ASH 2024 – Arcellx is happy to share in Car-T

Arcellx and Gilead’s BCMA-targeting Car-T anitocabtagene autoleucel (anito-cel) could soon be challenging Johnson & Johnson and Legend’s Carvykti, and one big question at ASH has been how the two assets compare. Arcellx contends that anito-cel is similar in efficacy and could be differentiated on safety – something supported by data from the registrational Immagine-1 trial presented on Monday.

However, the company also believes that the Car-T market will expand, making room for another contender. “We’ve said from the beginning, we don’t even think we need to compete directly with Carvykti, because there are so many patients who need Car-T,” Arcellx’s chief medical officer, Chris Heery, told ApexOnco during the meeting.

J&J, for its part, is also against the comparisons. “Any attempt to compare the efficacy and safety of Carvykti with anito-cel is flawed given the stark differences in sample size, populations and follow-ups,” a spokesperson said via an emailed statement.

Cross-trial conundrum

But compare people will, and investors have been unimpressed with Arcellx’s efforts at ASH so far, with its stock sinking 2% on Monday, perhaps on fears that the market might not be big enough to go around.

The presented Immagine-1 dataset, in late-line multiple myeloma, looks similar to the ASH abstract, but includes more patients.

Evolving data from Immagine-1 trial of anito-cel in 4th-line multiple myeloma

Note: *“related and unrelated”: retroperitoneal haemorrhage, CRS & fungal infection. Source: ASH 2024.

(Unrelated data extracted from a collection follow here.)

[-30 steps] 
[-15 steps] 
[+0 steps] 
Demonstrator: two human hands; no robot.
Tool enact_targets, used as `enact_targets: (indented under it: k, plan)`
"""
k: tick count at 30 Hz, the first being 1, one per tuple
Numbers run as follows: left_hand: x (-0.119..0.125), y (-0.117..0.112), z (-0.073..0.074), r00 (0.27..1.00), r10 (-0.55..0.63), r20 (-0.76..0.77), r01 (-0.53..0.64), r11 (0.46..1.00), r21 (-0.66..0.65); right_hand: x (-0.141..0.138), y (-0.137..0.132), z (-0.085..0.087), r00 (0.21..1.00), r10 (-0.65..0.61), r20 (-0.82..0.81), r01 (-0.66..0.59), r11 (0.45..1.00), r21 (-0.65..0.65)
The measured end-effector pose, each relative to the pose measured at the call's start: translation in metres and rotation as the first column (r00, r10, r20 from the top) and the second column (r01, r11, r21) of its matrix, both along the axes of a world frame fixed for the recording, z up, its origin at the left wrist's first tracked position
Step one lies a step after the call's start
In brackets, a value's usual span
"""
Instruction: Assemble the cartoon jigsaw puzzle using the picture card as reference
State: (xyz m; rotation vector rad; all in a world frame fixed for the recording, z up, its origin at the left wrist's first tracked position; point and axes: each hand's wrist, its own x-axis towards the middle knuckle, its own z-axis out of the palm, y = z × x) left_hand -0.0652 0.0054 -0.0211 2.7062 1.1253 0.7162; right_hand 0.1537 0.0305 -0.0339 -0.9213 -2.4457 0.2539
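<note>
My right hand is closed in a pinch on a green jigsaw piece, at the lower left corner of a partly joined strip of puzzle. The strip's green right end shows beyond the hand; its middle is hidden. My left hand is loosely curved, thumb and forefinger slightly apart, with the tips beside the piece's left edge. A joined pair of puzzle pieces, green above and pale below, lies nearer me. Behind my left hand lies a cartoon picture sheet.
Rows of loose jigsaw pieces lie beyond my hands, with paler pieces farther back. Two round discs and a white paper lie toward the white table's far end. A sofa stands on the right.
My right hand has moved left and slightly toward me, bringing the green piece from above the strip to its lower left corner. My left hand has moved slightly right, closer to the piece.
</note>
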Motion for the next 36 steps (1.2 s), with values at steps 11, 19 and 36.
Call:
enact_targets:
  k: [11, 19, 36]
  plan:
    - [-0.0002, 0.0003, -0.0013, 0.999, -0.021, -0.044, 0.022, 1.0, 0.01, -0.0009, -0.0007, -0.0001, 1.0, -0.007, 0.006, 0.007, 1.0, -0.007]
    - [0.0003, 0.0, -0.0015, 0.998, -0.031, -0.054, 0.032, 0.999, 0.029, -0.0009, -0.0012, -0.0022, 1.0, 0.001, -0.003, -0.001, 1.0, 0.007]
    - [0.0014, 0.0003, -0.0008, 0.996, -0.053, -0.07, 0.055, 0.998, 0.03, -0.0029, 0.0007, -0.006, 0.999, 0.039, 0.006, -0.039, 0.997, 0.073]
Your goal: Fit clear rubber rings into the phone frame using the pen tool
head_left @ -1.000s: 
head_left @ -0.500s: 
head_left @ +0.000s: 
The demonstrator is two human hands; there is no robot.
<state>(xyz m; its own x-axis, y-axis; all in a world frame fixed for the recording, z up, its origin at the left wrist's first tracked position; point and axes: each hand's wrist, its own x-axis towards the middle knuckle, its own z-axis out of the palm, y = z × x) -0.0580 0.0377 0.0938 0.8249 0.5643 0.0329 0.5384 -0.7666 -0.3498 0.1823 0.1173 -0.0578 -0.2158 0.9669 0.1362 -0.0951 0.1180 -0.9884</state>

Most encouragingly, there have still been no cases of delayed neurotoxicity, either in Immagine-1 or in a phase 1 trial with longer follow-up. This could be down to anito-cel’s synthetic binding domain, said Dr Ciara Freeman of the Moffitt Cancer Center, when presenting the data. However, she added that it was hard to know for sure, given that it’s still not understood why other Car-Ts can cause this side effect.

That’s not to say that anito-cel was without issues. Grade 3/4 neutropenia was seen in 54% of patients, and there were also three deaths. These were described in the presentation as “related or unrelated”; Heery noted that one, from fungal infection, was attributed to the lymphodepleting regimen, but added that this could still be considered a risk given the patient received anito-cel too.

It’s harder to exclude a role for anito-cel in the other two fatalities but there were complicating factors, he added.

One death, from retroperitoneal haemorrhage, came in a patient who developed plasma cell leukaemia before infusion, and “shouldn’t have been treated by the definitions in the protocol”. That patient also developed grade 4 haemophagocytic lymphohistiocytosis, and underwent a biopsy to investigate this, which punctured a vein and caused the haemorrhage.

The final fatality was caused by cytokine release syndrome, in a patient with comorbidities who had rapid progression from screening to baseline, and didn’t receive bridging therapy. That case led to a change in protocol to allow bridging options, Heery said.

2026 launch goal

He wouldn’t disclose when anito-cel might be filed with regulators, but stuck to Arcellx's previous estimate of launch in 2026.

If anito-cel does reach the market, Heery reckons that manufacturing could be another potential differentiator. The Car-T is being produced by Gilead, via its Kite subsidiary, and “when we launch, it’s very likely that anito-cel will be available in more centres than even Carvykti, because Kite already has relationships with 300-plus centres around the world". 

"We think we’ll not have some of the difficulties you’ve seen with other Car-T launches, because of [Kite's] ability to manufacture at scale already."

While Carvykti and Bristol Myers Squibb/2seventy bio’s rival BCMA-targeting Car-T Abecma are set to make over $1bn between them this year, Heery reckons the second-line-plus Car-T multiple myeloma market could eventually be worth $12bn – and could become even larger if Car-T ever goes first line.

“Most people ask us is: isn’t it going to be so difficult, going against J&J and Legend?” Heery concluded. “But even J&J has said it’s probably only going to address about half of the market with its manufacturing capability. That’s why we always felt there needed to be another player.” Next up will be convincing regulators, and doctors.